Reasons for Acquisitions

When these conditions exist, comparatively healthy companies will look to acquire struggling companies. The acquiring business may have several motivations for pursuing an acquisition:

  • Eliminate a competitor
  • Acquire rights to new brands and technology
  • Diversify product lines
  • Reduce costs
  • Gain access to new markets
  • Obtain physical assets like factories and equipment


Friendly vs Hostile Acquisitions

The primary difference between a friendly and hostile acquisition is whether the acquiring firm reached out to the target firm and obtained its management’s approval for the acquisition. If the acquiring company negotiated a buyout price with the target company, the acquisition is considered ‘friendly’. However, if the acquiring company circumvents the target’s management and makes the offer directly to its shareholders, the acquisition is considered ’hostile’.

In either case, an acquisition takes place after the shareholders approve the offer, or if the target is in bankruptcy, after a bankruptcy court approves the offer.

Case Study: Business Acquisitions During the Great Recession

The US economy has not experienced a recession since 2008’s Great Recession. Other major recessions or depressions include the Great Depression which began in 1929 and the Depression of 1920 which overlapped partially with the 1918 influenza pandemic.

As demonstrated below, these recessions were characterized by increased merger and acquisition activity in their early stages as companies sought to cash out or join forces to weather the economic downturn.

Financial Services

The most notable acquisitions from the Great Recession were financial institutions that had overextended themselves with financial products that relied on subprime mortgages for their value. As the housing market crashed, so did the value of these derivatives, causing balance sheets at Bear Stearns, Merrill Lynch, and Lehman Brothers to turn negative. As a result, these firms were acquired:

  • Bank of America acquired Merrill Lynch
  • Barclays acquired most of Lehman Brothers after it declared bankruptcy
  • JPMorgan Chase acquired Bear Stearns



The wave of acquisitions was not limited to financial institutions. One case study involves InBev and a series of moves that began in 2008 before the Great Recession and continued into 2009.

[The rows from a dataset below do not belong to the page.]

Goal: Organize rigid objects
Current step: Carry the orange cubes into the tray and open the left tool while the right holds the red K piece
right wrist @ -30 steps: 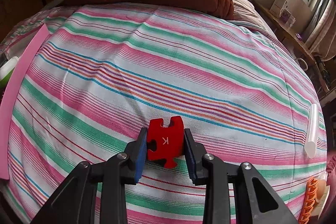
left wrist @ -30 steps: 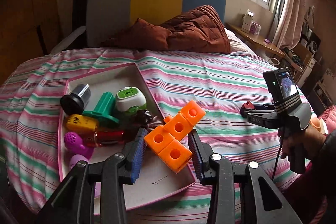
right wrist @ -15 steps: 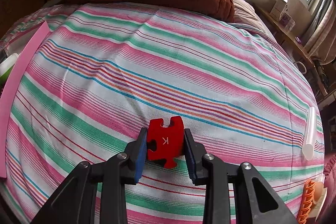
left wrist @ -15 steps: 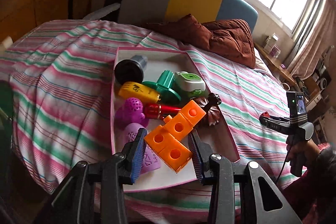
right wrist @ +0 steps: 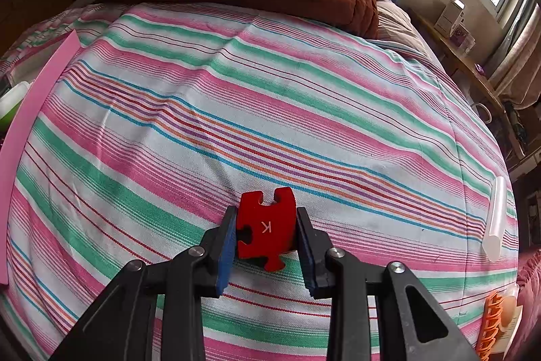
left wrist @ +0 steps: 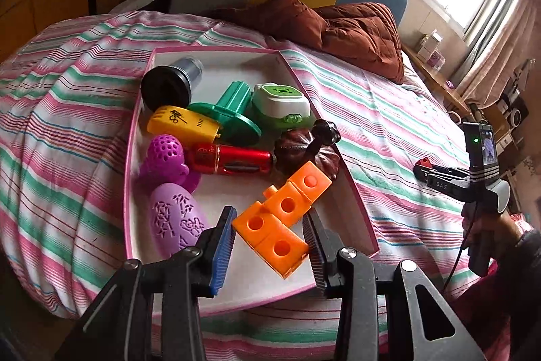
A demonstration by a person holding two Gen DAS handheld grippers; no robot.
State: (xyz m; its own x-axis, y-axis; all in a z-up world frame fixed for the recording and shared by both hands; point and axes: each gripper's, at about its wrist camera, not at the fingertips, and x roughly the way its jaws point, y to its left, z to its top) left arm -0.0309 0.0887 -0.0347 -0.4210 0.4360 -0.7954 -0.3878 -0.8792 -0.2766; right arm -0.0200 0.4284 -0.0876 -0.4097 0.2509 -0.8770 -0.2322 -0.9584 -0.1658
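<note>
My left gripper point(left wrist: 268, 237) is shut on an orange block piece point(left wrist: 280, 215) made of joined cubes, held above the near end of a pink-rimmed tray point(left wrist: 358, 202). The tray holds several toys: a black cup point(left wrist: 169, 83), a green stand point(left wrist: 230, 114), a green-white box point(left wrist: 280, 104), a yellow case point(left wrist: 182, 124), a red tube point(left wrist: 230, 158), purple pieces point(left wrist: 169, 192) and a brown pumpkin point(left wrist: 304, 151). My right gripper point(right wrist: 265, 239) is shut on a red puzzle piece point(right wrist: 265, 225) marked K, low over the striped bedspread point(right wrist: 270, 90); it also shows in the left wrist view point(left wrist: 426, 168).
A brown quilt point(left wrist: 338, 22) lies at the head of the bed. A white tube point(right wrist: 495, 222) lies on the bedspread at the right edge. An orange ribbed object point(right wrist: 490, 327) sits at the lower right. The tray's pink edge point(right wrist: 30, 114) shows at the left.
My left gripper has swung left and closer over the tray with the orange block still in it. My right gripper has barely moved.
</note>
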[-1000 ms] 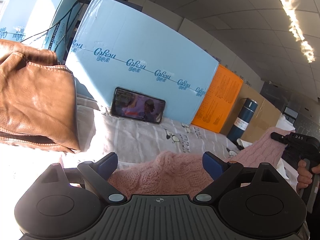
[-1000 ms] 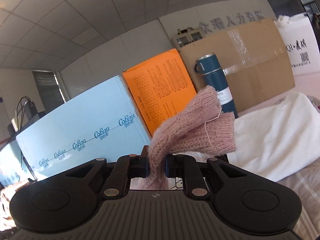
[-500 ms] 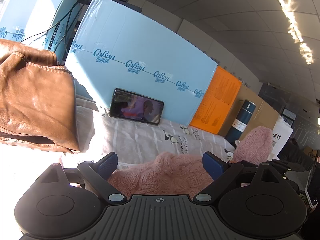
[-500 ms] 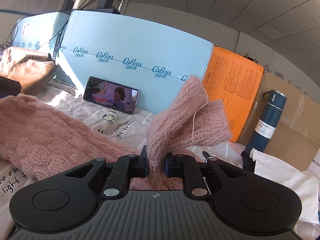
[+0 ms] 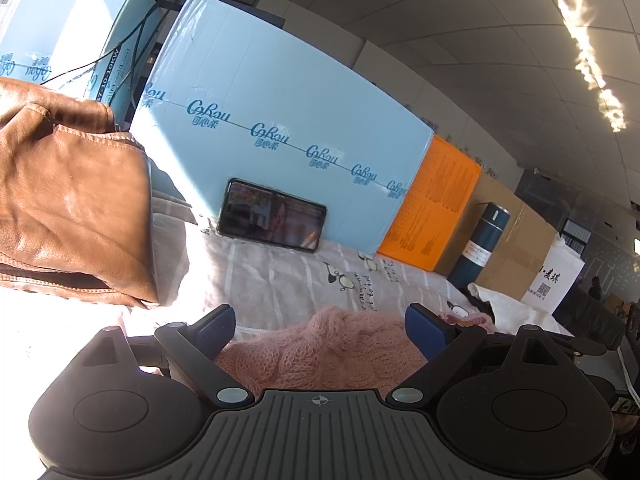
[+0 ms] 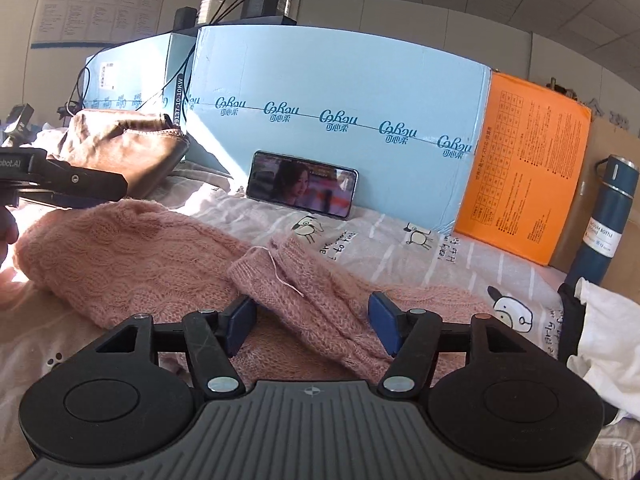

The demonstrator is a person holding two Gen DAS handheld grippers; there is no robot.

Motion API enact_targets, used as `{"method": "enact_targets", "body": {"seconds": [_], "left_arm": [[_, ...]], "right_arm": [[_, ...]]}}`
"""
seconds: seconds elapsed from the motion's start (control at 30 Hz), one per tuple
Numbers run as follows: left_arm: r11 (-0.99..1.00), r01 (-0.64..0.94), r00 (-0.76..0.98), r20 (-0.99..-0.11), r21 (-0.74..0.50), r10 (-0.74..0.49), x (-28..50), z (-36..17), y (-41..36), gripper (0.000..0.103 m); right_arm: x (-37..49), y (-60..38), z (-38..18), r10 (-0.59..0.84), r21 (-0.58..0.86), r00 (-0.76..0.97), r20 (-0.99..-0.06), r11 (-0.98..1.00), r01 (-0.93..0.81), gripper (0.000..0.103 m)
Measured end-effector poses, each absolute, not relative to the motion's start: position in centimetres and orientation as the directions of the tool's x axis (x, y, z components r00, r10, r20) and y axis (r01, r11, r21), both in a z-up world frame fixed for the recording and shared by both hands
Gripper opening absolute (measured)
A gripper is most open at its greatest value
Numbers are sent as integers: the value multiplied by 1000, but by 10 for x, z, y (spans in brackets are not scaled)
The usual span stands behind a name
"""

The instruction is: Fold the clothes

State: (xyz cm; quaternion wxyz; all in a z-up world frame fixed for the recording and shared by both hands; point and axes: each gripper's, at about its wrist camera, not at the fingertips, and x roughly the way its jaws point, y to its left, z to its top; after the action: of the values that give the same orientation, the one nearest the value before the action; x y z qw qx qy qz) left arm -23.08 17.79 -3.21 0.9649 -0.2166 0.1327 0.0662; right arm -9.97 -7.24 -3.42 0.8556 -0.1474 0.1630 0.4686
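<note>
Both of my grippers sit low over the bed. On my right gripper (image 6: 312, 322) the jaws are opening, blue pads standing clear on either side of the pink knitted sweater's sleeve (image 6: 316, 292), which lies flat between them without being pressed. On my left gripper (image 5: 320, 330) the jaws stand wide apart above a bunched part of the pink knitted sweater (image 5: 320, 348), gripping nothing that I can see.

From largest to smallest: the light blue carton (image 6: 332, 120) fills the back, with the striped bedsheet (image 6: 400, 256) spread in front of it. The sweater lies across that sheet, its body heaped toward my left. A brown leather bag (image 5: 68, 208) sits far left, an orange box (image 6: 524, 168) beside the carton, then a dark blue bottle (image 6: 608, 216) upright, and a phone (image 6: 302, 184) leaning against the carton.
</note>
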Motion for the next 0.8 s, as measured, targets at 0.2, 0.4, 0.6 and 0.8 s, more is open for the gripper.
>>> {"method": "enact_targets", "body": {"seconds": [0.2,0.4,0.6,0.8], "left_arm": [[897,-190,955,-287,-399,74,-231,-32,179,94],[881,-208,961,-254,-425,105,-238,-31,184,94],[863,-226,964,-232,-452,131,-244,-31,190,95],[853,-244,963,-222,-461,155,-249,-30,191,95]], "right_arm": [[-84,-79,-30,818,209,363,-447,490,-846,71],[-87,-92,-30,824,271,374,-425,511,-816,76],[-76,-149,-15,769,422,562,-303,638,-644,84],[-47,-175,-38,604,532,676,-423,769,-354,86]]}}
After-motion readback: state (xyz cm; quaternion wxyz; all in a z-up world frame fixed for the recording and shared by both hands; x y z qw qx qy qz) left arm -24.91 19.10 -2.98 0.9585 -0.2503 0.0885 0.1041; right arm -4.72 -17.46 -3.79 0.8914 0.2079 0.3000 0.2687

In mid-2008, InBev, based in Belgium, acquired Anheuser-Busch, based in the U.S., in an all-cash deal valued at $52 billion. Shareholders were bought out at $70 per share, and Anheuser-Busch ceased to exist. In exchange, InBev, which owned several European breweries and brands such as Beck’s and Sella Artois, obtained 29 breweries and brands from Anheuser-Busch including Budweiser, Bud Light, and Michelob.

InBev had no interest in retaining the ten entertainment venues, including three SeaWorld and two Bush Garden theme parks, also acquired in the deal. In 2009, at the height of the Great Recession, InBev sold the theme park division acquired from Anheuser-Busch to The Blackstone Group, whose portfolio already included Legoland theme parks and Madame Tussaud’s wax museums, for $2.9 billion.

Thus, like a multi-billion dollar game of monopoly to dominate a market, InBev became the largest brewer in the world, and The Blackstone Group became the second-largest theme park operator in the U.S.

Business Acquisitions in 2020

Several industries will struggle through the coronavirus pandemic and the government-ordered shutdowns. Restaurants, entertainment and travel are suffering greatly and may look to acquisitions to survive the downturn. However, history also shows that, like the Anheuser-Busch deal, acquisitions can come from any corner of the economy during volatile economic times. Businesses and investors should be aware of any company that may decide to acquire, or be acquired due to undercapitalization, lost revenue and rising debt.